Re: cto changes for v4 atomic open

Trond Myklebust <trondmy@xxxxxxxxxxxxxxx> · Wed, 4 Aug 2021 01:38:23 +0000

On Wed, 2021-08-04 at 11:30 +1000, NeilBrown wrote:
> On Wed, 04 Aug 2021, Trond Myklebust wrote:
> > On Wed, 2021-08-04 at 10:57 +1000, NeilBrown wrote:
> > > On Wed, 04 Aug 2021, Trond Myklebust wrote:
> > > > 
> > > > No. What you propose is to optimise for a fringe case, which we
> > > > cannot
> > > > guarantee will work anyway. I'd much rather optimise for the
> > > > common
> > > > case, which is the only case with predictable semantics.
> > > > 
> > > 
> > > "predictable"??
> > > 
> > > As I understand it (I haven't examined the code) the current
> > > semantics
> > > includes:
> > >  If a file is open for read, some other client changed the file,
> > > and
> > > the
> > >   file is then opened, then the second open might see new data,
> > > or
> > > might
> > >   see old data, depending on whether the requested data is still
> > > in
> > >   cache or not.
> > > 
> > > I find this to be less predictable than the easy-to-understand
> > > semantics
> > > that Bruce has quoted:
> > >   - revalidate on every open, flush on every close
> > > 
> > > I'm suggesting we optimize for fringe cases, I'm suggesting we
> > > provide
> > > semantics that are simple, documentated, and predictable.
> > > 
> > 
> > "Predictable" how?
> > 
> > This is cached I/O. By definition, it is allowed to do things like
> > readahead, writeback caching, metadata caching. What you're
> > proposing
> > is to optimise for a case that breaks all of the above.

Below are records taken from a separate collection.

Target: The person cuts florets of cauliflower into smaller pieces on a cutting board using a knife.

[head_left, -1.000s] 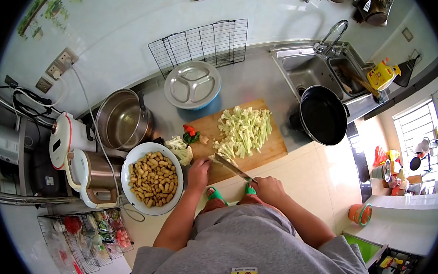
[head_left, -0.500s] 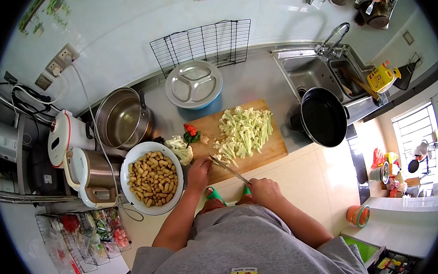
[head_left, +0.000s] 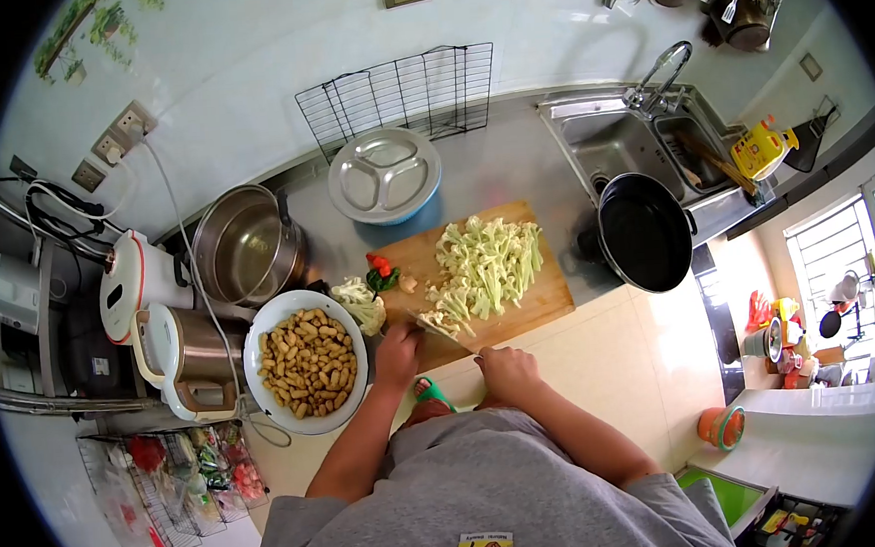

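A knife (head_left: 449, 335) lies over the near edge of the wooden cutting board (head_left: 549, 302), its handle inside my closed right hand (head_left: 509, 371). At the board's near left edge my left hand (head_left: 398, 354) is closed, fingers near the blade tip; what it holds is hidden. Cut cauliflower pieces (head_left: 487, 262) are heaped on the board, with a few (head_left: 440, 319) beside the blade. Red and green peppers (head_left: 382, 271) and small light brown pieces (head_left: 408, 283) lie at the board's left. A larger cauliflower chunk (head_left: 361, 304) sits just left of it.
A white bowl of peanuts (head_left: 253, 370) stands left of the board, with a steel pot (head_left: 241, 247) behind. A divided steel plate (head_left: 385, 176) rests on a blue container. To the right are a black pan (head_left: 645, 233) and the sink (head_left: 610, 143).
My right hand and the knife handle have moved left and slightly up, towards my left hand. The camera view has shifted slightly.
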Motion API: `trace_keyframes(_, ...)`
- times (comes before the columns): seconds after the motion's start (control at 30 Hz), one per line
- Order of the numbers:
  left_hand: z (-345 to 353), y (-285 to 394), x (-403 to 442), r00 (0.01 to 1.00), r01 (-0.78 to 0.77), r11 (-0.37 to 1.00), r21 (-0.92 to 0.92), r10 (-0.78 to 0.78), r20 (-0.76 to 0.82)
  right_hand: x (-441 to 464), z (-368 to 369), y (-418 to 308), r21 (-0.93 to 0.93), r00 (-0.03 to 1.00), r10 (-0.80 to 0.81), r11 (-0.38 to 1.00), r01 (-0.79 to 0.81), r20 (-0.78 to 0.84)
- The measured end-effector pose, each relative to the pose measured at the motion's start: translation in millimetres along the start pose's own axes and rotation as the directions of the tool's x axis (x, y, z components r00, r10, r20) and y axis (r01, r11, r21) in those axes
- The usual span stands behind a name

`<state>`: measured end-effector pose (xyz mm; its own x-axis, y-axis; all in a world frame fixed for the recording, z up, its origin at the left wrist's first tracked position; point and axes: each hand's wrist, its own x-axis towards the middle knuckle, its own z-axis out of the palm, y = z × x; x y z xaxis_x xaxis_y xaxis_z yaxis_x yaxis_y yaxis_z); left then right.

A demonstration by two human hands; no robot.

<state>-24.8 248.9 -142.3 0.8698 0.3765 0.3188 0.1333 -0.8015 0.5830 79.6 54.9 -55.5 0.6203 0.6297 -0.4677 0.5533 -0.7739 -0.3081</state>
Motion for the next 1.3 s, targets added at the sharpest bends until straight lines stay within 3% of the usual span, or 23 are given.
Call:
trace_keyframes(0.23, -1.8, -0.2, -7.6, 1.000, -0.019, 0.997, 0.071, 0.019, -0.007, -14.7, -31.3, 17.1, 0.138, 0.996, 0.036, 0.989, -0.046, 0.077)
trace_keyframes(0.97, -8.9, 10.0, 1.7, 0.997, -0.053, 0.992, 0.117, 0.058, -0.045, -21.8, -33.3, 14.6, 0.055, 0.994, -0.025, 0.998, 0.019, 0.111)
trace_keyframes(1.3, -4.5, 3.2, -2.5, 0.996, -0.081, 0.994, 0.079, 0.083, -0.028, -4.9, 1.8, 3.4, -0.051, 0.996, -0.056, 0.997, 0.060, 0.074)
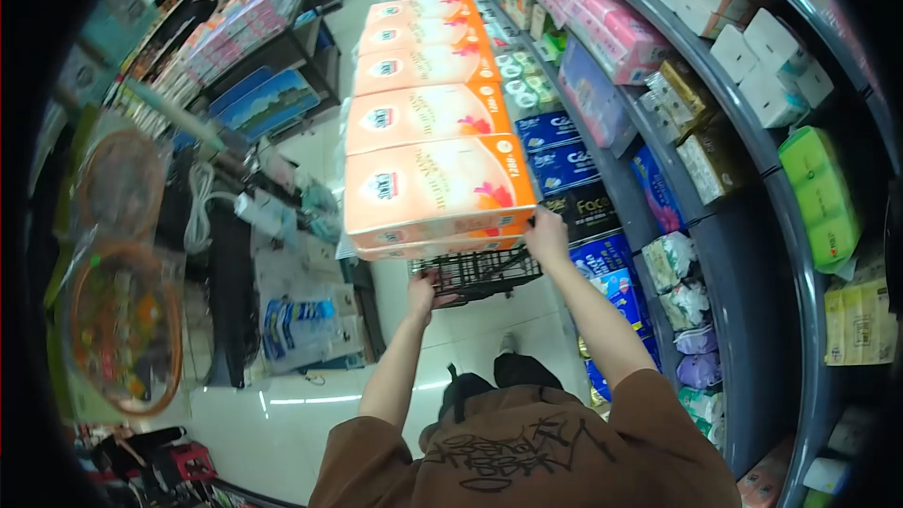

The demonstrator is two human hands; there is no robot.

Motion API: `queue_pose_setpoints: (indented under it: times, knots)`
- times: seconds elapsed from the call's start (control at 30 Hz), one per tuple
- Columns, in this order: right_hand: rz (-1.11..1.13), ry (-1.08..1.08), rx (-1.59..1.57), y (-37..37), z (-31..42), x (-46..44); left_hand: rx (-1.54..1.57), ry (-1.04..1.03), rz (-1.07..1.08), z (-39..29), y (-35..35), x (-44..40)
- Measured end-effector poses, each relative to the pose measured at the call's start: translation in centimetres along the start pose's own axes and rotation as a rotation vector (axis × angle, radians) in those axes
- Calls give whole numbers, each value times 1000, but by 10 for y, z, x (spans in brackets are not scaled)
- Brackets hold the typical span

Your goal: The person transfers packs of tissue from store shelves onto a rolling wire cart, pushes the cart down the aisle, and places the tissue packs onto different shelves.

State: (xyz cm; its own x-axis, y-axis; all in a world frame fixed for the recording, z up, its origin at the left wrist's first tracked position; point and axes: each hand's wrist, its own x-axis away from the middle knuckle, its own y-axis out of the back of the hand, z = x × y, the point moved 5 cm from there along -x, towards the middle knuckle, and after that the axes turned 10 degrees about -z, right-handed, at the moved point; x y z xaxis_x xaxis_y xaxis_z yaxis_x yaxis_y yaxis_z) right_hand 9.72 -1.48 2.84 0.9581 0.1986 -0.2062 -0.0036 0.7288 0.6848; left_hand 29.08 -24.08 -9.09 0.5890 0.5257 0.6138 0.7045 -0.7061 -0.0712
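Observation:
A black wire shopping cart [480, 271] stands in front of me, loaded with a row of orange and white tissue packs [433, 183]. My left hand [425, 295] is closed around the near left part of the cart's frame, below the packs. At the near right corner, my right hand [547, 237] has its fingers curled at the cart's dark edge, right beside the closest pack. Part of its grip is hidden. The packs cover most of the cart.
Shelves [743, 226] of packaged tissues run along my right, close to the cart. Blue tissue packs [564, 146] are stacked low beside it. On the left are a display with wrapped round baskets [127, 320] and a white coiled cable [200, 207]. Tiled floor [329, 414] shows around my feet.

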Motion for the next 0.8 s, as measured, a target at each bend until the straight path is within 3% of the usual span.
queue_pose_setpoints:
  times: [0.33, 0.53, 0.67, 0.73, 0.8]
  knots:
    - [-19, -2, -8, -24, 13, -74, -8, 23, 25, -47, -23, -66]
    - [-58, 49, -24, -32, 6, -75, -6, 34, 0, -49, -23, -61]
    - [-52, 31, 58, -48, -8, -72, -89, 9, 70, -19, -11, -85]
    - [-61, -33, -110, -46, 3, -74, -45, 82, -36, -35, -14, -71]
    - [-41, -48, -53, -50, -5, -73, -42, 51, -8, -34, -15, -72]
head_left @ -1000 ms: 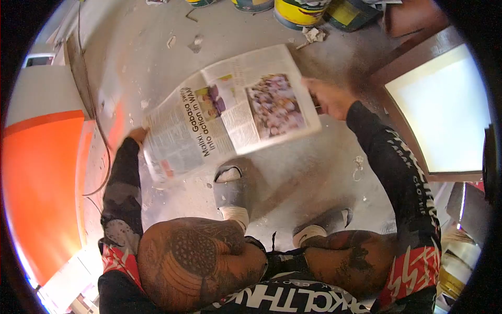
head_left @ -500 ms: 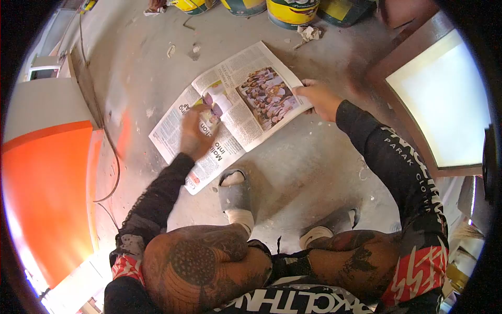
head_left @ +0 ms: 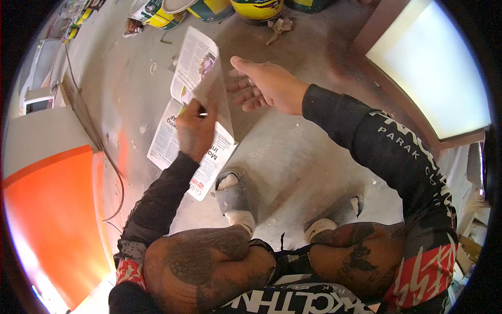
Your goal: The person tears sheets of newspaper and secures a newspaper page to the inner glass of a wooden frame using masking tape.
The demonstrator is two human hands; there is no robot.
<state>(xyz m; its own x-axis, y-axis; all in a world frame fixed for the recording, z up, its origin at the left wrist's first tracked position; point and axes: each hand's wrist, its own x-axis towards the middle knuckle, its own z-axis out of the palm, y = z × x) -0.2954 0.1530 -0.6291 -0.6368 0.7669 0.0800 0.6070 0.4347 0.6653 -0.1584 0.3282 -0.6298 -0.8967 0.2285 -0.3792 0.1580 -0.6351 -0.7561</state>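
Note:
A newspaper (head_left: 172,128) lies partly on the concrete floor, its right part lifted and folding over toward the left. My left hand (head_left: 196,131) is over the middle of the paper, fingers curled together at the raised fold; a small white patch shows between them. My right hand (head_left: 269,86) is in the air just right of the lifted page, thumb up and fingers apart, holding nothing. Below the paper is my left foot in a dark slide sandal (head_left: 232,193), and the other sandal (head_left: 345,209) is farther right.
Several yellow-green paint buckets (head_left: 256,9) line the far side, with a crumpled scrap (head_left: 280,29) in front. An orange panel (head_left: 55,225) stands at the left beside a cable (head_left: 117,178) on the floor. A brown-framed white panel (head_left: 434,68) is on the right.
The newspaper's right part has risen from nearly flat and swung leftward, hiding its large photo. My right hand has let go of its edge and moved left. My left hand stays over the paper.

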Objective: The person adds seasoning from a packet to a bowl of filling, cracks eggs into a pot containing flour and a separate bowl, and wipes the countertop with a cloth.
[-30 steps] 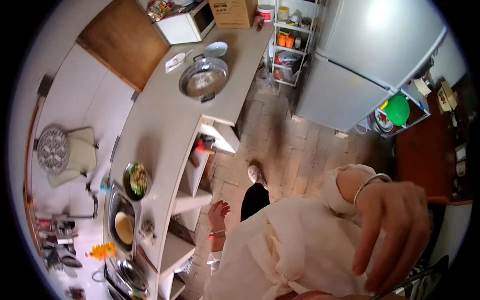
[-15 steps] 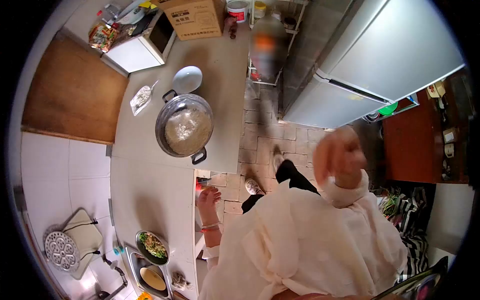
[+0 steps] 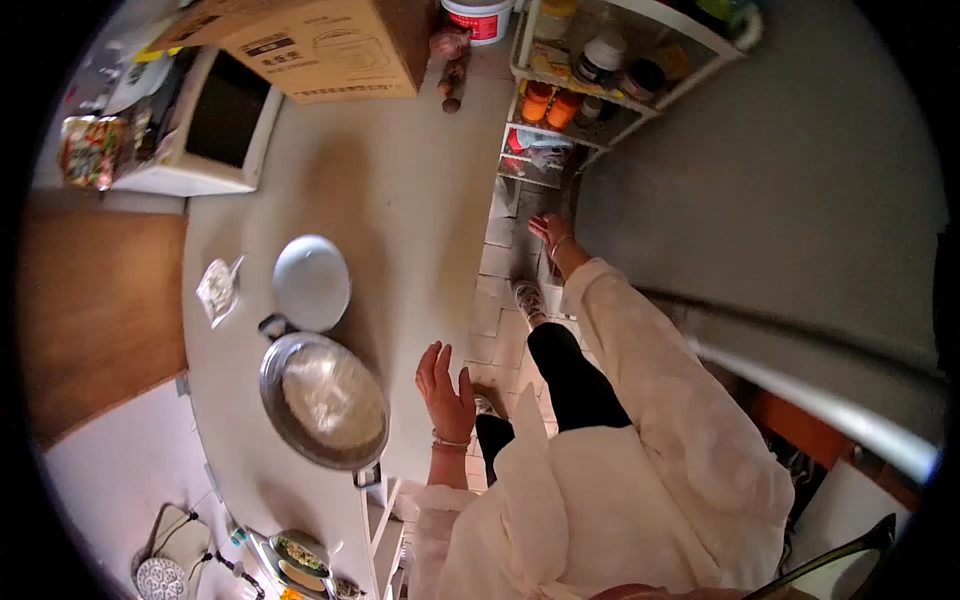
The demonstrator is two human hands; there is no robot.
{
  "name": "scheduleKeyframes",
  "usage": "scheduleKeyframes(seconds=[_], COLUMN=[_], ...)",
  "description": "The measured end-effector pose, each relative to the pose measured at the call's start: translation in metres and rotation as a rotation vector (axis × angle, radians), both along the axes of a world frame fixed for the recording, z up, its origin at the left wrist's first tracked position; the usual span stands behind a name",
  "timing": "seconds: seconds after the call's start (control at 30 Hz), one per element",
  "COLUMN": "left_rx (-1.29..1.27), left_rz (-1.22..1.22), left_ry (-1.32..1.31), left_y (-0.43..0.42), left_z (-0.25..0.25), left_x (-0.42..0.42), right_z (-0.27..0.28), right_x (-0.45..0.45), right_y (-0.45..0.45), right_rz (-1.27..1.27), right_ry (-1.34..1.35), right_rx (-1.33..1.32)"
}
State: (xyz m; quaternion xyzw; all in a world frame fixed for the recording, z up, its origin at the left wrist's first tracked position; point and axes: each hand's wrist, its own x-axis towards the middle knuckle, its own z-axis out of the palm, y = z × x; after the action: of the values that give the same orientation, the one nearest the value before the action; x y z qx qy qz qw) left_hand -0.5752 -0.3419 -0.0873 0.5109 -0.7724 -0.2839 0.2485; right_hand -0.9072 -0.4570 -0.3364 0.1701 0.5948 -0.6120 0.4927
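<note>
My left hand (image 3: 446,392) is raised beside the counter edge, fingers apart and empty, to the right of a steel pot (image 3: 330,400) that holds white flour. Farther forward, my right hand (image 3: 549,230) hangs low near the foot of the shelf rack, its fingers loosely spread with nothing seen in them. Behind the pot, touching or close to its handle, is a pale bowl (image 3: 312,283). An opened bag of white powder (image 3: 218,288) lies to the left of the bowl on the counter (image 3: 420,230).
A cardboard box (image 3: 330,50) and a microwave (image 3: 215,120) stand at the back of the counter. The rack (image 3: 600,75) holds jars. On the right is a large grey fridge side (image 3: 780,200). A dish of chopped food (image 3: 300,555) sits near the sink.
The view has moved forward along the counter, so pot, bowl and box appear closer. My right hand has swung from near my body to low in front; my left hand has come up beside the counter.
</note>
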Motion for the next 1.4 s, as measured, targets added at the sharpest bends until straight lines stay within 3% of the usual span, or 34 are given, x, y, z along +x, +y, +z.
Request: scheduleKeyframes(seconds=[0.1, 0.2, 0.43, 0.6, 0.87, 1.1, 1.23, 1.4], left_rx=[0.076, 0.009, -0.070, -0.136, -0.186, -0.143, -0.199, -0.195], left_rz=[-0.023, -0.065, -0.090, -0.092, -0.048, -0.019, -0.019, -0.001], left_ry=[-0.128, -0.349, -0.450, -0.481, -0.449, -0.434, -0.402, -0.436], left_y=[-0.039, -0.043, -0.039, -0.021, -0.026, -0.027, -0.030, -0.020], left_z=[-0.027, -0.044, -0.050, -0.064, -0.062, -0.056, -0.058, -0.065], left_x=[-0.021, -0.023, -0.018, 0.002, -0.005, -0.010, -0.013, 0.001], right_z=[-0.071, -0.160, -0.189, -0.218, -0.203, -0.150, -0.134, -0.132], right_x=[-0.058, -0.120, -0.147, -0.155, -0.177, -0.201, -0.191, -0.168], right_y=[-0.060, -0.094, -0.154, -0.185, -0.184, -0.151, -0.163, -0.178], right_rz=[-0.049, -0.124, -0.575, -0.657, -0.283, 0.802, 1.172, 1.322], right_ry=[0.006, -0.180, -0.111, -0.152, 0.052, 1.018, 1.148, 1.207], right_rx=[0.109, -0.017, -0.354, -0.538, -0.300, 0.513, 0.696, 0.837])
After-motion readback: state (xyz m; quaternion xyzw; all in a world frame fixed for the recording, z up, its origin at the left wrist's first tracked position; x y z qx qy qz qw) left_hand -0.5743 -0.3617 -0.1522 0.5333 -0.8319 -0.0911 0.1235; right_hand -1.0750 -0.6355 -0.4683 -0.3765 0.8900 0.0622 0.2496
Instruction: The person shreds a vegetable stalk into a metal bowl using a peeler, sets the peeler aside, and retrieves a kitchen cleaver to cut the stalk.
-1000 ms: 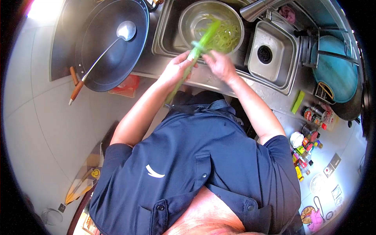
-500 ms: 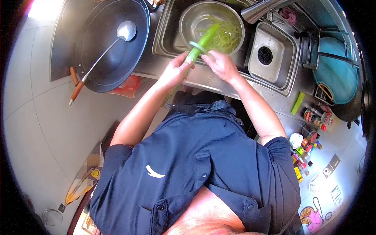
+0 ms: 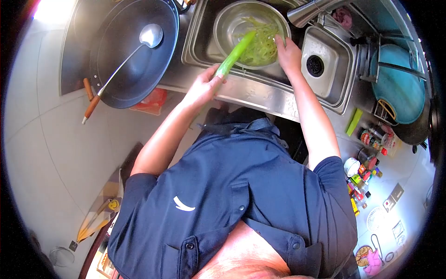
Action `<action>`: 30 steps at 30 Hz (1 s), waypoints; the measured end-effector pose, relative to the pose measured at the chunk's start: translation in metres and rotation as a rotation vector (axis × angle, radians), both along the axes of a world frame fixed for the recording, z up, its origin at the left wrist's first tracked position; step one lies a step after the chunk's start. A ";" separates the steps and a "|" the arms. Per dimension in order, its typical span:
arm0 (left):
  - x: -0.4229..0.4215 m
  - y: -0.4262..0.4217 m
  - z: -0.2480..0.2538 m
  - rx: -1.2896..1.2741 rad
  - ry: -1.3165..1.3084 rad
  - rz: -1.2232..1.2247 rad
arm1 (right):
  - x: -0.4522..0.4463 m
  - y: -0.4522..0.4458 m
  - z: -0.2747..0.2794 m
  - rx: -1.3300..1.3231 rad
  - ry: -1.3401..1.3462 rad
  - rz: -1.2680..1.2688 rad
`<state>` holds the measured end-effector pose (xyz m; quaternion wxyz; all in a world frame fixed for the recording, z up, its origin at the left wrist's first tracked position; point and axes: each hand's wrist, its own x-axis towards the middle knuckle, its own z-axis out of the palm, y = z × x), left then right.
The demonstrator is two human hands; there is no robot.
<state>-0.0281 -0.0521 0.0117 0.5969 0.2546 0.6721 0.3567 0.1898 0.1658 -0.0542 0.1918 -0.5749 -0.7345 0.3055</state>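
The stalk's lower part is wrapped by my left hand point(image 3: 204, 87), which tilts the long green stalk point(image 3: 236, 55) up over the near edge of a steel bowl point(image 3: 222, 33). Thin green peelings point(image 3: 264, 44) lie inside the bowl, mostly on its right side. At the bowl's right rim is my right hand point(image 3: 290, 55), its fingers closed on a pale green peeler that is mostly hidden. The hands are apart. Another green piece point(image 3: 354, 122) rests on the counter to the right.
The bowl sits in the left sink basin point(image 3: 189, 52). A smaller basin point(image 3: 320, 81) with a black drain is right of it. On the left stands a large wok point(image 3: 116, 60) holding a ladle point(image 3: 151, 36). Bottles point(image 3: 367, 137) and a teal round item point(image 3: 399, 88) are at the right.
My right hand has moved right and forward, away from the stalk to the bowl's right rim, with the peeler. My left hand has shifted slightly left, still holding the stalk.
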 end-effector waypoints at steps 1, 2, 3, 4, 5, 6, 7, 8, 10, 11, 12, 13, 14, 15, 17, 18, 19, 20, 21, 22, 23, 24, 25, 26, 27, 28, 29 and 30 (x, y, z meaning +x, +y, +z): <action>-0.001 0.000 -0.003 0.003 0.000 0.002 | 0.001 0.000 -0.008 0.003 0.000 0.002; -0.002 0.000 -0.007 0.009 0.034 -0.005 | 0.003 -0.001 -0.025 0.066 0.071 0.011; -0.003 0.000 -0.009 0.016 0.068 -0.013 | 0.002 -0.003 -0.028 0.130 0.142 0.018; -0.003 0.002 -0.011 0.019 0.069 -0.014 | 0.001 -0.006 -0.031 0.132 0.143 0.018; 0.000 0.005 -0.013 0.094 0.065 0.018 | 0.001 -0.013 -0.035 -0.243 0.199 -0.096; 0.003 0.009 -0.014 0.170 0.061 0.049 | -0.002 -0.023 -0.032 -0.618 0.252 -0.211; 0.004 0.015 -0.013 0.172 0.062 0.048 | -0.010 -0.039 -0.018 -0.656 0.320 -0.189; 0.004 0.024 -0.011 0.182 0.001 0.044 | -0.015 -0.051 -0.006 -0.723 0.396 -0.172; 0.008 0.040 -0.014 0.193 -0.058 0.039 | -0.020 -0.072 0.009 -0.789 0.474 -0.152; 0.011 0.047 -0.018 0.262 -0.154 0.116 | -0.021 -0.080 0.014 -0.832 0.611 -0.130; 0.014 0.055 -0.018 0.333 -0.250 0.191 | -0.022 -0.086 0.019 -0.873 0.750 -0.107; 0.017 0.062 -0.018 0.338 -0.248 0.190 | -0.021 -0.091 0.023 -0.868 0.753 -0.104; 0.019 0.068 -0.018 0.375 -0.279 0.223 | -0.020 -0.095 0.027 -0.849 0.756 -0.037; 0.022 0.073 -0.012 0.411 -0.310 0.254 | -0.019 -0.098 0.031 -0.830 0.758 0.028; 0.030 0.080 0.000 0.400 -0.377 0.264 | -0.014 -0.097 0.039 -0.839 0.686 0.095; 0.035 0.083 0.002 0.447 -0.428 0.265 | -0.014 -0.100 0.037 -0.742 0.682 0.123; 0.040 0.085 0.004 0.492 -0.478 0.265 | -0.011 -0.100 0.035 -0.680 0.651 0.127; 0.043 0.088 0.003 0.500 -0.478 0.260 | -0.009 -0.101 0.033 -0.618 0.619 0.130; 0.045 0.088 0.004 0.501 -0.478 0.253 | -0.005 -0.097 0.028 -0.614 0.623 0.126; 0.047 0.089 0.005 0.520 -0.457 0.220 | 0.000 -0.093 0.022 -0.577 0.605 0.138; 0.048 0.088 0.006 0.540 -0.435 0.189 | 0.005 -0.090 0.018 -0.540 0.587 0.150; 0.048 0.088 0.011 0.540 -0.433 0.183 | 0.011 -0.086 0.030 -0.513 0.508 0.143; 0.046 0.086 0.016 0.552 -0.465 0.155 | 0.017 -0.082 0.029 -0.512 0.512 0.140; 0.045 0.082 0.021 0.562 -0.498 0.127 | 0.024 -0.075 0.026 -0.394 0.464 0.146; 0.042 0.078 0.024 0.559 -0.498 0.122 | 0.032 -0.069 0.025 -0.276 0.415 0.152; 0.038 0.074 0.026 0.535 -0.670 0.147 | 0.040 -0.064 0.031 -0.269 0.416 0.155; 0.035 0.069 0.030 0.504 -0.841 0.172 | 0.049 -0.059 0.028 -0.270 0.419 0.148; 0.033 0.064 0.035 0.469 -0.886 0.173 | 0.054 -0.051 0.026 -0.244 0.378 0.155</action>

What's the
> > point? We might just as well throw in the towel and just make
> > uncached
> > I/O and 'noac' mounts the default.
> 
> How are readahead, and other caching broken? Indeed, how are they
> even
> predictable? Caching is almost by definition a best-effort.  Read
> requests may, or may not, be served from read-ahead data.  Write
> maybe
> written back sooner or later.  Various system-load factors can affect
> this.   You can never predict that a cache *will* be used.
> 

Caching not a "best effort" attempt. The client is expected to provide
a perfect reproduction of the data stored on the server in the case
where there is no close-to-open violation.
In the case where there are close-to-open violations then there are two
cases:

   1. The user cares, and is using uncached I/O together with a
      synchronisation protocol in order to mitigate any data+metadata
      discrepancies between the client and server.
   2. The user doesn't care, and we're in the standard buffered I/O
      case.

Why are you and Bruce insisting that case (2) needs to be treated as
special?

> "revalidate on every open, flush on every close" (in the absence of
> delegations of course) provides access to the only element of cache
> behaviour that *can* be predictable: the times when it *wont* be
> used.
> 

No. ...and the very fact you had to qualify the above with "in the
absence of delegations" proves my point.

-- 
Trond Myklebust Linux NFS client maintainer, Hammerspace
trond.myklebust@xxxxxxxxxxxxxxx